Cold, wet weather blown in by Hurricane Ida was just starting to hit downtown Columbia, and the man had no coat. His few possessions had been stolen.

Volunteers Claire Wagner and Angie Peake sifted through a bin marked “men’s coats” to find something for him. Trench coats, a down jacket and a raincoat all were too small. Finally, Wagner found a white, waist-length jacket with colored stripes. The man tried it on.

“Hey, it’ll work, it’s a coat!” he said with a smile.

For more than six years, Peake and Wagner, along with volunteer Gwen Skipper, have spent their Tuesday mornings at the closet, putting clothes on the backs and shoes on the feet of homeless and needy people in the area. It is located adjacent to St. Peter Church and is open from 9 a.m. to noon each Tuesday.

Mary Gohean, regional coordinator for Catholic Charities in the Midlands Deanery, said the three are indispensable.

“I can’t say enough good things about them,” Gohean said. “They come faithfully every week and rarely miss a week. If there’s something we’re out of, they help us find it. They don’t want to have to go to the door and tell someone we don’t have what they need. These women are a testament to the faith. The mission of Catholic Charities is to witness to the salvation of Jesus Christ, and that is exactly what they are doing.”

Catholic Charities keeps a supply of donated clothes for men, women and children, separated into bins by size, type and season. The volunteers take down the names of those they serve because people can only visit the closet once every 30 days.

When they aren’t serving people who come to the door, the women work to fill family orders that are submitted separately.

Gohean said the bad economy has more people looking for clothes. On average, the closet has served more than 150 clients a month in 2009.

Most of the time the women give out sweatshirts, coats, pants, socks, underwear and shoes. The small supply of donated dress clothes go to people who sometimes come in looking for something suitable to wear to a relative’s wedding or funeral.

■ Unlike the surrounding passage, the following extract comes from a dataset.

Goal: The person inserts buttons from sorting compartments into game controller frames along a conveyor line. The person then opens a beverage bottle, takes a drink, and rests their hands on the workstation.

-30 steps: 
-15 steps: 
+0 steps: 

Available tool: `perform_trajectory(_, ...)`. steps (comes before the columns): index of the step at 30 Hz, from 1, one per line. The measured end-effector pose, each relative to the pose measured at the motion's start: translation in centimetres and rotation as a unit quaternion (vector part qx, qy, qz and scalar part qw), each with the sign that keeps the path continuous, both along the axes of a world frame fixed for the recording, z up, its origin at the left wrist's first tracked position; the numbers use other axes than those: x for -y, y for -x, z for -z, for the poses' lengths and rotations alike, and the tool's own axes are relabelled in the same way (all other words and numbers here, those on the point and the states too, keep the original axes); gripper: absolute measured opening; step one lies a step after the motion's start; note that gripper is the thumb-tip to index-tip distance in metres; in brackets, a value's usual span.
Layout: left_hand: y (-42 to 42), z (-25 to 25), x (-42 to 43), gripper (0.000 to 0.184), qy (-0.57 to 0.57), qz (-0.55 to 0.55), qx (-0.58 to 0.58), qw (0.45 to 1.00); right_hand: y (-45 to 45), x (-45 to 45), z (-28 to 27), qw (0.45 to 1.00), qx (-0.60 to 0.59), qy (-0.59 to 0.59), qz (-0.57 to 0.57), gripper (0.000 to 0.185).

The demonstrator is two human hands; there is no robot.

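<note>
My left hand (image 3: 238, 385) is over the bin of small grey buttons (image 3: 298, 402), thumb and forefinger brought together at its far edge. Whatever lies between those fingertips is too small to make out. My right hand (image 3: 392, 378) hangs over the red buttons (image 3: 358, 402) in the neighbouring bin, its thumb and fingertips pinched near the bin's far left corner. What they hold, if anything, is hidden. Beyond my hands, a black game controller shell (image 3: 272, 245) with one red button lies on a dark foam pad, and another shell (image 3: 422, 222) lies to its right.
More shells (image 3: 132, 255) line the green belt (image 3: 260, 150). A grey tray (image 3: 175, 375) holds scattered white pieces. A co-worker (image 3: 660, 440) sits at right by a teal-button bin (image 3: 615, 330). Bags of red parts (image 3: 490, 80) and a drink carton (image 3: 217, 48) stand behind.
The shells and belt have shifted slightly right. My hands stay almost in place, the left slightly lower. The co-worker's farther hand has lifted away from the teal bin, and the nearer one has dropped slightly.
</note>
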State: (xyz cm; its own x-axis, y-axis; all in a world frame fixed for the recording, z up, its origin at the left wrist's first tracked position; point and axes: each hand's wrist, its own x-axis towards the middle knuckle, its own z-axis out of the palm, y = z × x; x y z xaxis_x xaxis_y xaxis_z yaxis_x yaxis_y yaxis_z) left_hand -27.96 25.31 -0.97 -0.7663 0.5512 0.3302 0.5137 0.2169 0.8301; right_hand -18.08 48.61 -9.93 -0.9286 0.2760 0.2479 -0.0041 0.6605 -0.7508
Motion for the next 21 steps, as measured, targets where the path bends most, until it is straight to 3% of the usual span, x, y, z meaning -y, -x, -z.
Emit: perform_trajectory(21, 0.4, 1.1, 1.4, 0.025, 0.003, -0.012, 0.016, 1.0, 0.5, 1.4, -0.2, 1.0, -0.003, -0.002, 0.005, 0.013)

Skipper, a member of St. Joseph Church, has volunteered with Catholic Charities since 2001. She said it’s the occasional success stories that make the work worthwhile.

“Every week we hope there’s going to be one, that we’ll hear someone is off the streets or has a job,” she said. “The hope is that always one of these people will find their path. Our goal is to bring the homeless people some dignity. Sometimes we’ll get people who need to be dressed for a job interview, and it’s great to be able to find something for them that will help them make a change in their lives, help them to help themselves.”

Peake, a member of St. Peter Church, has volunteered since 2004.

“The fact I see each week we are helping people, taking a primary role in helping them, is why I do it,” she said.

When not working with clients, the volunteers spend the morning sorting and measuring donations. During the rest of the week, the women scour local thrift and discount stores to find extra clothing and other items the closet needs. They know when and where special offers can be found, and what stores specialize in good quality items at a low price. Each week when they leave, they have a list of needed items.

On this Tuesday, shoelaces are in demand because some gently used sneakers have been donated without any laces. Occasionally, they take things home that must be laundered or mended.

Faith motivates them. Most weeks, these women attend morning Mass before coming to work. Skipper said she often finds inspiration for her work in the daily readings, which stress the message of helping the less fortunate and doing all that is possible to assist others.

Wagner said not all of the people they serve are in good moods or show gratitude, but each person is treated with respect and given a smile and greeting.

“When you help someone at the door and they are very grateful, you come back in here and know it’s worth it,” she said. “Some people want to hug you. Just one big ‘thank you’ at the door lets me know why I come back here every week.”